» **WHAT NEEDS TO BE DONE**
Keep only the lines from the start of the data through the line containing "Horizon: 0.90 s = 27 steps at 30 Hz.", and output them exactly.

» **INPUT RECORDS**

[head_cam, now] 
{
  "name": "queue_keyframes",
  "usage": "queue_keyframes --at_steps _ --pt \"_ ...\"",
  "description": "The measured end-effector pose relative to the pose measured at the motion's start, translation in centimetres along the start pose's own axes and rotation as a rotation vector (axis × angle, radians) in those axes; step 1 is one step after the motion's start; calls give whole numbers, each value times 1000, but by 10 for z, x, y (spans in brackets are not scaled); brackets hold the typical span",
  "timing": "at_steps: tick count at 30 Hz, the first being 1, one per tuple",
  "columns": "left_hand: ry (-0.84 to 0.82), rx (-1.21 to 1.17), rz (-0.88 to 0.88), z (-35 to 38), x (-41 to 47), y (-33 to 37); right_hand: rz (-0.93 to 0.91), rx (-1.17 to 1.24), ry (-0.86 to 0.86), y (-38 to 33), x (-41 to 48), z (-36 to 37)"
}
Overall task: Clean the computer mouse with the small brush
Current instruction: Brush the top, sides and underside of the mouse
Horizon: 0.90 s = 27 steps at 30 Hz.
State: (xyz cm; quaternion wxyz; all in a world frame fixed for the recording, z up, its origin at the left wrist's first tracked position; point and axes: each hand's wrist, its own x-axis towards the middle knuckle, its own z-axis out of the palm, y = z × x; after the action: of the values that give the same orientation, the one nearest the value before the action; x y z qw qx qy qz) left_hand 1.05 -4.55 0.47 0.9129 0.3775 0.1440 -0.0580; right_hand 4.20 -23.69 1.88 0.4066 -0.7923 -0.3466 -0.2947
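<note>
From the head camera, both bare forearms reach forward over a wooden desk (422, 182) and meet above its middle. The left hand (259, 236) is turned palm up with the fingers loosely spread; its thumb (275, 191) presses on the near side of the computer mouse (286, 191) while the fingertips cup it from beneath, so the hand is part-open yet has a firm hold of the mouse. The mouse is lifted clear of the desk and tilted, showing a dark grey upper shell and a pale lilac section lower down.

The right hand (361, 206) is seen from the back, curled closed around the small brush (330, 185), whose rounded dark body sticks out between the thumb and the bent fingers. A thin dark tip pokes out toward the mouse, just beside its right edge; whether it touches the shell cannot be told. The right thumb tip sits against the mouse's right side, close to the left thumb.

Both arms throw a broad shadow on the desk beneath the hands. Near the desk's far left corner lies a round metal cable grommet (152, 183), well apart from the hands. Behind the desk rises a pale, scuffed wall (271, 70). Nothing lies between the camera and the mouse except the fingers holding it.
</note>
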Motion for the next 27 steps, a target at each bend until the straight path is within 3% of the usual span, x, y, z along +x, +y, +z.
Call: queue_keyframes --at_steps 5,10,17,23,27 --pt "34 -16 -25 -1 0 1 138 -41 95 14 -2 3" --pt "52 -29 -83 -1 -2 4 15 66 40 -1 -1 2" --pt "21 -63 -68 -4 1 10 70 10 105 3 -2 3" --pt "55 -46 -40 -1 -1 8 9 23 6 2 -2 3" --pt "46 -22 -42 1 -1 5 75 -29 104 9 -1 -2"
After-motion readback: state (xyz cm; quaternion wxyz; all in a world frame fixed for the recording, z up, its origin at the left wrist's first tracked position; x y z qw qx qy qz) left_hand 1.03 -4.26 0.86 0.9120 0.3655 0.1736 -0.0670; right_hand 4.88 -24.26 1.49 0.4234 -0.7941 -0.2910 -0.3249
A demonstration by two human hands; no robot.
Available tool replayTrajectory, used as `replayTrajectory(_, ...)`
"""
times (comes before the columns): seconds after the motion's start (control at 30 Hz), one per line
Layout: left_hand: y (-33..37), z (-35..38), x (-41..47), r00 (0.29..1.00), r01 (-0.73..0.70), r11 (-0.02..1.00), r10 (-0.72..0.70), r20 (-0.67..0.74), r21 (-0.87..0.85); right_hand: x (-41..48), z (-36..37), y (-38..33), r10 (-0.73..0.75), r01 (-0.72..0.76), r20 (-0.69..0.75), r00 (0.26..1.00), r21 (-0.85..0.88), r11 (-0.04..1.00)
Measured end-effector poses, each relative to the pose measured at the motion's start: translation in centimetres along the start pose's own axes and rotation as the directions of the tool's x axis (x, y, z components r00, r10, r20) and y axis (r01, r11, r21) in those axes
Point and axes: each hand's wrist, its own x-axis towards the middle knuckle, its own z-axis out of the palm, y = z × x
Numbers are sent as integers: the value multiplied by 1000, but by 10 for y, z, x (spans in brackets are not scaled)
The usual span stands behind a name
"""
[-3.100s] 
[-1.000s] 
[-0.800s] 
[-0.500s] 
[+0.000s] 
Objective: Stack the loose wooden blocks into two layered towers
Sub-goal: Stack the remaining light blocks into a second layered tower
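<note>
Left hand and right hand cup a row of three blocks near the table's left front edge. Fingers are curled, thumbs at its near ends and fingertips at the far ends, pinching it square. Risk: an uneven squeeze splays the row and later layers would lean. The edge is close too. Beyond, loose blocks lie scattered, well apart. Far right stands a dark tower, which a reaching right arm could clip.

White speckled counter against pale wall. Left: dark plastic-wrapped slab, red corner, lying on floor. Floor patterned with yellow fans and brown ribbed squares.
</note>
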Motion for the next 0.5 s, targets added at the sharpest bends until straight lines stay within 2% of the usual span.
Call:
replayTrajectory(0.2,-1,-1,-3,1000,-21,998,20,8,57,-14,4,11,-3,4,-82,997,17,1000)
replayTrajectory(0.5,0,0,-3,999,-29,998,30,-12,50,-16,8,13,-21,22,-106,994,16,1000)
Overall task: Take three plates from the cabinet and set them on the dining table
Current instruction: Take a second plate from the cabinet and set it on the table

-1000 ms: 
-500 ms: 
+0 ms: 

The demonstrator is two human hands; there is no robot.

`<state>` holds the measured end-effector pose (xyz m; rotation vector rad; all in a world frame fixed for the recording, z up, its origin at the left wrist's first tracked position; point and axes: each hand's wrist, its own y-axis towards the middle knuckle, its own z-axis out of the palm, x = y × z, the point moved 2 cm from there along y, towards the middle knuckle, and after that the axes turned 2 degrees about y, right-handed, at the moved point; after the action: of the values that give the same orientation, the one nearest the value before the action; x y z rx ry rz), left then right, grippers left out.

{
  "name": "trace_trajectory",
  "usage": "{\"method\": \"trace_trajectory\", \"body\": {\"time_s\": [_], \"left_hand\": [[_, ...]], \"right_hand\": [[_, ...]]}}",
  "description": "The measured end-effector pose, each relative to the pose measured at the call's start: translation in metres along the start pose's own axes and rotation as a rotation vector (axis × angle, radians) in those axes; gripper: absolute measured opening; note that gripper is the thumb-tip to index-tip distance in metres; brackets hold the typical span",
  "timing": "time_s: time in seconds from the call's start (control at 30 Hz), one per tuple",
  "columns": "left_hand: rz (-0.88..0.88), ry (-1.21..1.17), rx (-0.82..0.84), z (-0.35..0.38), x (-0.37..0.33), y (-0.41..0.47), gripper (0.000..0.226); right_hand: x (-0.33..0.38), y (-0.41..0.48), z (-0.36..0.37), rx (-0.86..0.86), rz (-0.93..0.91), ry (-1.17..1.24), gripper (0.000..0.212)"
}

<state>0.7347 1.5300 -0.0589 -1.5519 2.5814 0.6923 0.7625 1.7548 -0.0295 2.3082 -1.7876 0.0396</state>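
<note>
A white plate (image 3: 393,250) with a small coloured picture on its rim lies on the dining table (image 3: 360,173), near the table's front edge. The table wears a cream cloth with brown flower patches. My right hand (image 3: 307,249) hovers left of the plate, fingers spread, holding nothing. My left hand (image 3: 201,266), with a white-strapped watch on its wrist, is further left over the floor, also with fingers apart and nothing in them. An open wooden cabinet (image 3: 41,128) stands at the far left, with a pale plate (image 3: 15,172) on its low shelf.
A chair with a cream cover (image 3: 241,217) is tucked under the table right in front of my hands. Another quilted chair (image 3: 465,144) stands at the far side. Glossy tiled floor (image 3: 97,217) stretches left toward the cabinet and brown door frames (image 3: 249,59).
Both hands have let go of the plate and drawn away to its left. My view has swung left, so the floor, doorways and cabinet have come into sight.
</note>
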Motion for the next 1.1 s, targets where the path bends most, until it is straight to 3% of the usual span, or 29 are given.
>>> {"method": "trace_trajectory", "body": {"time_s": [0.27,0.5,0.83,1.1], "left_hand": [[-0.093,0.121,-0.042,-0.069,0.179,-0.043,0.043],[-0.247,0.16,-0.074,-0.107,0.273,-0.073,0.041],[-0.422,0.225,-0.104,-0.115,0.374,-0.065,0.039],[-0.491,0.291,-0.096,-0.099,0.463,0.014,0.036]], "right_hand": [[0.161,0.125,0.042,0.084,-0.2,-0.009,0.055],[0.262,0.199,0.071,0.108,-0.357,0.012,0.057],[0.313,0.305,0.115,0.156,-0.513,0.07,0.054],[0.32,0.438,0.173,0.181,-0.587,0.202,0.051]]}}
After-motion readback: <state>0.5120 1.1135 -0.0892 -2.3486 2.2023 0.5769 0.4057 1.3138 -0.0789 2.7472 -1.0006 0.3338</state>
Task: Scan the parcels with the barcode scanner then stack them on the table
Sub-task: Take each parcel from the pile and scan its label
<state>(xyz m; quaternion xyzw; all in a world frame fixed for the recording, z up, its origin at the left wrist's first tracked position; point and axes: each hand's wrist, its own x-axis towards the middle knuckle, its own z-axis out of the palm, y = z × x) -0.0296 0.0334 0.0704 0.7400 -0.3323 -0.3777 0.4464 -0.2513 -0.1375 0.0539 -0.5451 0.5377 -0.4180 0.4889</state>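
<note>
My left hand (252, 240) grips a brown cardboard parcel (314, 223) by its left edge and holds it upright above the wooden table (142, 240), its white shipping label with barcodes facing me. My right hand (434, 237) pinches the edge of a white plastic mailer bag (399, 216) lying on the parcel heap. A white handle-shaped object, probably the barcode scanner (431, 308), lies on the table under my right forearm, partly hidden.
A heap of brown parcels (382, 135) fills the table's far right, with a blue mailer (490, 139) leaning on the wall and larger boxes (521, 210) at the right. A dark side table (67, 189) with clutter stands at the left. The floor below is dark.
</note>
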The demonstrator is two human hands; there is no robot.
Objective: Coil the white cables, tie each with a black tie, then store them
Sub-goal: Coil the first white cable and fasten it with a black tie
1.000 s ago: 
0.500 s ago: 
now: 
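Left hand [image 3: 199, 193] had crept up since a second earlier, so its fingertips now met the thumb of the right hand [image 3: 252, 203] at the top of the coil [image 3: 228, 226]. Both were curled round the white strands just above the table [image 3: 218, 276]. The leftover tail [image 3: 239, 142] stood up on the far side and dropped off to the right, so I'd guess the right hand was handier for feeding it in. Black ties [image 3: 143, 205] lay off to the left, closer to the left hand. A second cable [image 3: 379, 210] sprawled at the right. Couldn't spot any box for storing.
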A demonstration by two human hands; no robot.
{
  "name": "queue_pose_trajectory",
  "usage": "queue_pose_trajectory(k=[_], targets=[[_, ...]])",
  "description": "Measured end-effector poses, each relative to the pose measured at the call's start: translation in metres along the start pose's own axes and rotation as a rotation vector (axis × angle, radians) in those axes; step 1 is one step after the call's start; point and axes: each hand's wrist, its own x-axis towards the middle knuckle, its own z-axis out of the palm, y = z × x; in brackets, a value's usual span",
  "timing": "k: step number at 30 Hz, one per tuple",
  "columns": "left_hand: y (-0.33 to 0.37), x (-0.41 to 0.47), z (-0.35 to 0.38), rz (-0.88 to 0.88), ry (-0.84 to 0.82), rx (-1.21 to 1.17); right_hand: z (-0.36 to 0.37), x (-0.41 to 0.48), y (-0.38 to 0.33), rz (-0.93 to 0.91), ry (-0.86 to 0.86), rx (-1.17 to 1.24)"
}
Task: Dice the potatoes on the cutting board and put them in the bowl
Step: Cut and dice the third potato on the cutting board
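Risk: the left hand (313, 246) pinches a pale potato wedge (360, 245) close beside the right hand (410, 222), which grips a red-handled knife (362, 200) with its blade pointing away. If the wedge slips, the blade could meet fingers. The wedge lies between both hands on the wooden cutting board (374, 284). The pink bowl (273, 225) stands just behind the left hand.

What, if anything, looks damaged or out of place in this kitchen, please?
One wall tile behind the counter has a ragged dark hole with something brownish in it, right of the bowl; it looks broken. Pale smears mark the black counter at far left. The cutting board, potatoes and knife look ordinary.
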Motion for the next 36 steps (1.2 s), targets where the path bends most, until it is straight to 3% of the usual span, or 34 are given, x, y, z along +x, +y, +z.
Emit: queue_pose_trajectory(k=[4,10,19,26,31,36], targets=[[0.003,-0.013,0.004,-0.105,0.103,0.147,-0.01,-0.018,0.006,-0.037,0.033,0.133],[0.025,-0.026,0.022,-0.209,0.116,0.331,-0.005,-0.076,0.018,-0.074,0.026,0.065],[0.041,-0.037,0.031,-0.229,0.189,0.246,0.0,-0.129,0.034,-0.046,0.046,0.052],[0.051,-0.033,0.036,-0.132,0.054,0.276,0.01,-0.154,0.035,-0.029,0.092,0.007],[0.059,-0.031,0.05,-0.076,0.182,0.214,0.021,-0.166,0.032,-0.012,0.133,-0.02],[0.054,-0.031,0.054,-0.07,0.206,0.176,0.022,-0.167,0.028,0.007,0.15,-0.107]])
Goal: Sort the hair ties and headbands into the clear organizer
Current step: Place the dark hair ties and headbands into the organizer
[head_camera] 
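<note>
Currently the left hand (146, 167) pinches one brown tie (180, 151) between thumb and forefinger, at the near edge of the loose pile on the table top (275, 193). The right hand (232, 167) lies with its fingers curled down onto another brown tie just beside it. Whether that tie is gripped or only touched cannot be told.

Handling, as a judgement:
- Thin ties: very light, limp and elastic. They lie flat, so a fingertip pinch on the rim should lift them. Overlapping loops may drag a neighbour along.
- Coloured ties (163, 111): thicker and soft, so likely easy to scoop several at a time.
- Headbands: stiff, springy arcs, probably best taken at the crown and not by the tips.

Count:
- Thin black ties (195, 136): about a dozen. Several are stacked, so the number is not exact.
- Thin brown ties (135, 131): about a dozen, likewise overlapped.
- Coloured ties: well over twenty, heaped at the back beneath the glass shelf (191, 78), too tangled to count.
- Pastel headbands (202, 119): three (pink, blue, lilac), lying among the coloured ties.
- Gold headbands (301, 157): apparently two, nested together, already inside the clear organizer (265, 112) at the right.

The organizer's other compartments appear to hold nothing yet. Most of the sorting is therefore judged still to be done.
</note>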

» **RESULT OF THIS EXERCISE**
[head_cam, now] 
{
  "name": "queue_keyframes",
  "usage": "queue_keyframes --at_steps _ --pt \"_ ...\"",
  "description": "The measured end-effector pose relative to the pose measured at the motion's start, translation in centimetres along the start pose's own axes and rotation as a rotation vector (axis × angle, radians) in those axes; step 1 is one step after the motion's start; calls give whole numbers, each value times 1000, but by 10 for z, x, y (spans in brackets are not scaled); brackets hold the typical span",
  "timing": "at_steps: tick count at 30 Hz, the first being 1, one per tuple",
  "columns": "left_hand: ry (-0.84 to 0.82), rx (-1.21 to 1.17), rz (-0.88 to 0.88), z (-35 to 38), x (-41 to 47), y (-33 to 37); right_hand: rz (-0.93 to 0.91), rx (-1.17 to 1.24), ry (-0.86 to 0.86), y (-38 to 33), x (-41 to 48), z (-36 to 37)"
}
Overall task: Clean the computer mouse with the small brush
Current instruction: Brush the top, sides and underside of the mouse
Horizon: 0.90 s = 27 steps at 30 Hz.

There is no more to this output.